Sometimes, a drug works better when combined with other substances or is easier to take when delivered with a unique device or packaging, an approach known as combination therapy. For example, clinical trials show that treatments that combine aspirin, blood-pressure-lowering medication and a statin into a single pill reduce the risk factor for heart disease while increasing patients’ adherence to their dosing schedules. Combination therapies come in many forms, combining two or more drugs, biologics or medical devices to deliver a treatment.

The Biomodex EVIAS (endovascular intracranial aneurysm solution) models a specific patient’s aneurysm, allowing detailed advance planning of surgery. (Image © Biomodex)
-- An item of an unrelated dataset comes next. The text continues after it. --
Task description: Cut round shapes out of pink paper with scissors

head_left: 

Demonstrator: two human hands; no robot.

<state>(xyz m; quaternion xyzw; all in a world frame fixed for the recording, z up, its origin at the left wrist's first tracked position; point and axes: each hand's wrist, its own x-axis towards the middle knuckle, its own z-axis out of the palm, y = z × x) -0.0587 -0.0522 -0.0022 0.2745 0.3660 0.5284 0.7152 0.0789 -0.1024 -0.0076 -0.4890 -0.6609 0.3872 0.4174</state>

Portal Instruments, a medical device firm based in Cambridge, Massachusetts, has developed a novel solution for administering large-molecule treatments: a needle-free injector that uses precise, high-pressure technology to administer a stream of medicine, thinner than a human hair, directly through the skin. Japan’s Takeda Pharmaceutical Company has partnered with Portal to use its injector for administering Entyvio, a monoclonal antibody for adults with ulcerative colitis.


Platforms are well known as a way to book a car-sharing service or download music, but they’re also speeding the development of many personalized health innovations. Cloud-based platforms, for example, work across disjointed legacy systems, eliminating information silos to accelerate problem-solving.

Because they can be accessed by authorized users from any internet-connected device with a simple web browser, cloud-based innovation platforms also enable collaboration throughout an organization and with multiple external partners.

In planning brain aneurysm surgeries, for example, it wasn’t enough for Biomodex to model the patient’s damaged brain artery. To guide the repair of the rupture, Biomodex also had to develop a way to convey how the artery actually worked with blood flowing through it.

Biomodex developed an algorithm, called Invivotech, which combines patient information, diagnostic data and physician input, all of which is automatically gathered, organized, analyzed and modeled on the company’s collaborative platform. The result: a 3D-printed model that mimics the in vivo mechanics of organic tissues in a matter of hours, not weeks or months.

“It’s the positive disruption of health care,” Matlis said. “Innovative technologies are enabling the Precision Medicine revolution, resulting in improved health outcomes for all of us.”